» **Instructions for the task**: An exact reprint of all the records is the expected answer.

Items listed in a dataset
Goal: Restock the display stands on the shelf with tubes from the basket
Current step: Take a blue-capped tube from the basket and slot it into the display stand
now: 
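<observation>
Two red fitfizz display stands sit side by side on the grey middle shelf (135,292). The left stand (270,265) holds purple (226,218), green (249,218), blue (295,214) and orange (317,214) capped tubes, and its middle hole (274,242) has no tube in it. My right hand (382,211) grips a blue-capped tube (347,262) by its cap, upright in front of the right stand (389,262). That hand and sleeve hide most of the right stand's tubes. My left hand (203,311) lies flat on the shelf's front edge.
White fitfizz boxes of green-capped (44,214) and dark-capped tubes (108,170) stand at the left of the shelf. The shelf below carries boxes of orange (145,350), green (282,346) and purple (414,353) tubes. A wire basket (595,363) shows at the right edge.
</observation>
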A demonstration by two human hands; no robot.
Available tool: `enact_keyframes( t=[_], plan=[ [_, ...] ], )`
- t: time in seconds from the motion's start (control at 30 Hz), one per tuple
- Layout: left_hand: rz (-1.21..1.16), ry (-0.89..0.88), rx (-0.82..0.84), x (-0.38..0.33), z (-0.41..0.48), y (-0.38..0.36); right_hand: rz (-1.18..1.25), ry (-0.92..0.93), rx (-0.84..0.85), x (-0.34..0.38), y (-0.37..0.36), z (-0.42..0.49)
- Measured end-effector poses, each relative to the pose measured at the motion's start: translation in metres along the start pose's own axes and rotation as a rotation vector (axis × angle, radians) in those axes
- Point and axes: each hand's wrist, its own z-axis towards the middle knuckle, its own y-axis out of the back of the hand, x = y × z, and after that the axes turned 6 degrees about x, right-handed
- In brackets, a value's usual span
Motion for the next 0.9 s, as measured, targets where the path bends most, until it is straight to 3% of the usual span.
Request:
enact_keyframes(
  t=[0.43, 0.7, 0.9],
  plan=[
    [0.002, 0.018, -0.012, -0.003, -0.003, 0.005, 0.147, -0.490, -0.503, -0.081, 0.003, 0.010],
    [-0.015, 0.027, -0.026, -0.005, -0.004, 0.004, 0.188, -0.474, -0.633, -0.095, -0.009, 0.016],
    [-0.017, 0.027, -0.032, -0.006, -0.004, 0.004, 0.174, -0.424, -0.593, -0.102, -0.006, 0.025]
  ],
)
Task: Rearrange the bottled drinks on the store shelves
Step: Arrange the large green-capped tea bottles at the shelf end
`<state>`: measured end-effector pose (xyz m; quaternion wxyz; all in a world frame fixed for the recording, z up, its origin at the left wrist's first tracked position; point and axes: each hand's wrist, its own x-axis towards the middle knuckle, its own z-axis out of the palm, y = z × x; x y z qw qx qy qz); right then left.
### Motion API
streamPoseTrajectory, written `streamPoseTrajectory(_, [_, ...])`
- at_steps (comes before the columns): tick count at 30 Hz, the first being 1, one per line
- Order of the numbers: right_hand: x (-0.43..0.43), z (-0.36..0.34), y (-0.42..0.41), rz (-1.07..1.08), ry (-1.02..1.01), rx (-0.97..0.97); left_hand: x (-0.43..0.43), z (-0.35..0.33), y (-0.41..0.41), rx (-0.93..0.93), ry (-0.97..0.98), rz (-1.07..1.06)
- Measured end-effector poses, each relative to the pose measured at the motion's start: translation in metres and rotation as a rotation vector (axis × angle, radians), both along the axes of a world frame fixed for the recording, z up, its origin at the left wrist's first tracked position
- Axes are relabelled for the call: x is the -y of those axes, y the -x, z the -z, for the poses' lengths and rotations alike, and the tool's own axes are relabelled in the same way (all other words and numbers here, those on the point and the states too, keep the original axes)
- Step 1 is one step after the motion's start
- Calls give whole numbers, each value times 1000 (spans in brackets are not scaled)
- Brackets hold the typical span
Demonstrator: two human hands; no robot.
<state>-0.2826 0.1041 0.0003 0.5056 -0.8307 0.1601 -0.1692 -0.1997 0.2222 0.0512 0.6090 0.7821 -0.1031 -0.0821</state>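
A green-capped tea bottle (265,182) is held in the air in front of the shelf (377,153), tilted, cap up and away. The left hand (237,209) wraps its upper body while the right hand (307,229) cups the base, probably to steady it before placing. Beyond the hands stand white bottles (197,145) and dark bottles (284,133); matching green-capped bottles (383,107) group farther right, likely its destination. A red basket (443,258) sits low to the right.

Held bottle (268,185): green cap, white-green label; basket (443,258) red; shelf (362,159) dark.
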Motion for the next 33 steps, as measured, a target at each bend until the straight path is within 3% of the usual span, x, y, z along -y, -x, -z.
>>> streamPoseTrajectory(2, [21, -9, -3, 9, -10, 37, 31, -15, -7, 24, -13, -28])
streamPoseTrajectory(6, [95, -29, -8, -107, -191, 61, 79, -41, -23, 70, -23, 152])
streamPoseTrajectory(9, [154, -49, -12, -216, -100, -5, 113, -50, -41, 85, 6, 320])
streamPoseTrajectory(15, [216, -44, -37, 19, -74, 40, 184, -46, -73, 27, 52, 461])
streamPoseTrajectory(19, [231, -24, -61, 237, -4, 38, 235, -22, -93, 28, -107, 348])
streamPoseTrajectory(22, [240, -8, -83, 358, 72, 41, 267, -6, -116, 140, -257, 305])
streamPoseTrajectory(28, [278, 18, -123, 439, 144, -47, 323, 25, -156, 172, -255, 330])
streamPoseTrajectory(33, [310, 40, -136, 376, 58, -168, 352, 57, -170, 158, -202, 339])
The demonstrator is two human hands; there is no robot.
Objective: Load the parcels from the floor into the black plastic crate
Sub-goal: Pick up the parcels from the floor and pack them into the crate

» **Response to the exercise**:
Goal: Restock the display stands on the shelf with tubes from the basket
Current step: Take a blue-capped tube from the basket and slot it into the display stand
now: 
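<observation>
Two red fitfizz display stands sit side by side on the grey middle shelf (135,292). The left stand (270,265) holds purple (226,218), green (249,218), blue (295,214) and orange (317,214) capped tubes, and its middle hole (274,242) has no tube in it. My right hand (382,211) grips a blue-capped tube (347,262) by its cap, upright in front of the right stand (389,262). That hand and sleeve hide most of the right stand's tubes. My left hand (203,311) lies flat on the shelf's front edge.
White fitfizz boxes of green-capped (44,214) and dark-capped tubes (108,170) stand at the left of the shelf. The shelf below carries boxes of orange (145,350), green (282,346) and purple (414,353) tubes. A wire basket (595,363) shows at the right edge.
</observation>
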A demonstration by two human hands; no robot.
Available tool: `enact_keyframes( t=[_], plan=[ [_, ...] ], )`
- t: time in seconds from the motion's start (control at 30 Hz), one per tuple
- Layout: left_hand: rz (-1.21..1.16), ry (-0.89..0.88), rx (-0.82..0.84), x (-0.38..0.33), z (-0.41..0.48), y (-0.38..0.36); right_hand: rz (-1.18..1.25), ry (-0.92..0.93), rx (-0.84..0.85), x (-0.34..0.38), y (-0.37..0.36), z (-0.42..0.49)
- Measured end-effector poses, each relative to the pose measured at the motion's start: translation in metres along the start pose's own axes and rotation as a rotation vector (axis × angle, radians) in those axes
- Point and axes: each hand's wrist, its own z-axis towards the middle knuckle, its own y-axis out of the back of the hand, x = y × z, and after that the axes turned 6 degrees about x, right-handed
- In brackets, a value's usual span
Motion for the next 0.9 s, as measured, targets where the path bends most, until it is straight to 3% of the usual span.
Request:
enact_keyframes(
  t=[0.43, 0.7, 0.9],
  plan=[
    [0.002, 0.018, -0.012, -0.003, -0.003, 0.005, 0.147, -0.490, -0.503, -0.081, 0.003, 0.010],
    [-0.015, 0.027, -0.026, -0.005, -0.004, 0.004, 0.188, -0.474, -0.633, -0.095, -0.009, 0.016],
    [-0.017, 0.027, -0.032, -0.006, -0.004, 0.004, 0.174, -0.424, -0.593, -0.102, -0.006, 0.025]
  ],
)
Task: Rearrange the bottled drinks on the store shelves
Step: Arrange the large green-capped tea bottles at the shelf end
`<state>`: measured end-effector pose (xyz m; quaternion wxyz; all in a world frame fixed for the recording, z up, its origin at the left wrist's first tracked position; point and axes: each hand's wrist, its own x-axis towards the middle knuckle, its own z-axis out of the palm, y = z × x; x y z qw qx qy qz); right then left.
### Motion API
streamPoseTrajectory, written `streamPoseTrajectory(_, [_, ...])`
- at_steps (comes before the columns): tick count at 30 Hz, the first being 1, one per line
- Order of the numbers: right_hand: x (-0.43..0.43), z (-0.36..0.34), y (-0.42..0.41), rz (-1.07..1.08), ry (-1.02..1.01), rx (-0.97..0.97); left_hand: x (-0.43..0.43), z (-0.35..0.33), y (-0.41..0.41), rx (-0.93..0.93), ry (-0.97..0.98), rz (-1.07..1.06)
- Measured end-effector poses, each relative to the pose measured at the motion's start: translation in metres and rotation as a rotation vector (axis × angle, radians), both along the axes of a world frame fixed for the recording, z up, its origin at the left wrist's first tracked position
- Axes are relabelled for the call: x is the -y of those axes, y the -x, z the -z, for the poses' lengths and rotations alike, and the tool's own axes are relabelled in the same way (all other words and numbers here, those on the point and the states too, keep the original axes)
- Step 1 is one step after the motion's start
- Calls give whole numbers, each value times 1000 (spans in brackets are not scaled)
- Brackets hold the typical span
Demonstrator: two human hands; no robot.
<state>-0.2826 0.1041 0.0003 0.5056 -0.8307 0.1601 -0.1692 -0.1997 0.2222 0.0512 0.6090 0.7821 -0.1031 -0.0821</state>
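A green-capped tea bottle (265,182) is held in the air in front of the shelf (377,153), tilted, cap up and away. The left hand (237,209) wraps its upper body while the right hand (307,229) cups the base, probably to steady it before placing. Beyond the hands stand white bottles (197,145) and dark bottles (284,133); matching green-capped bottles (383,107) group farther right, likely its destination. A red basket (443,258) sits low to the right.

Held bottle (268,185): green cap, white-green label; basket (443,258) red; shelf (362,159) dark.
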Motion for the next 33 steps, as measured, a target at each bend until the straight path is within 3% of the usual span, x, y, z along -y, -x, -z.
>>> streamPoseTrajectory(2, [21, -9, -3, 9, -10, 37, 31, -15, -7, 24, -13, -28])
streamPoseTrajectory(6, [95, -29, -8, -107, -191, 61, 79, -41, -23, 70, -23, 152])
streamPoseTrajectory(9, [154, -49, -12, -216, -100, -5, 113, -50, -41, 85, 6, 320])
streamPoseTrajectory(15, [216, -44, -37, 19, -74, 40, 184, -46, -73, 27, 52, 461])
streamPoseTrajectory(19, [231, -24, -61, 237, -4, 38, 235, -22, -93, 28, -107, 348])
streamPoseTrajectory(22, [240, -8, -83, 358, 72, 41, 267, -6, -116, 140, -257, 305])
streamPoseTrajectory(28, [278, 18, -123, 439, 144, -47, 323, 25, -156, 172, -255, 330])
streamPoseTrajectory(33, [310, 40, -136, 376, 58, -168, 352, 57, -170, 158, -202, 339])
The demonstrator is two human hands; there is no robot.
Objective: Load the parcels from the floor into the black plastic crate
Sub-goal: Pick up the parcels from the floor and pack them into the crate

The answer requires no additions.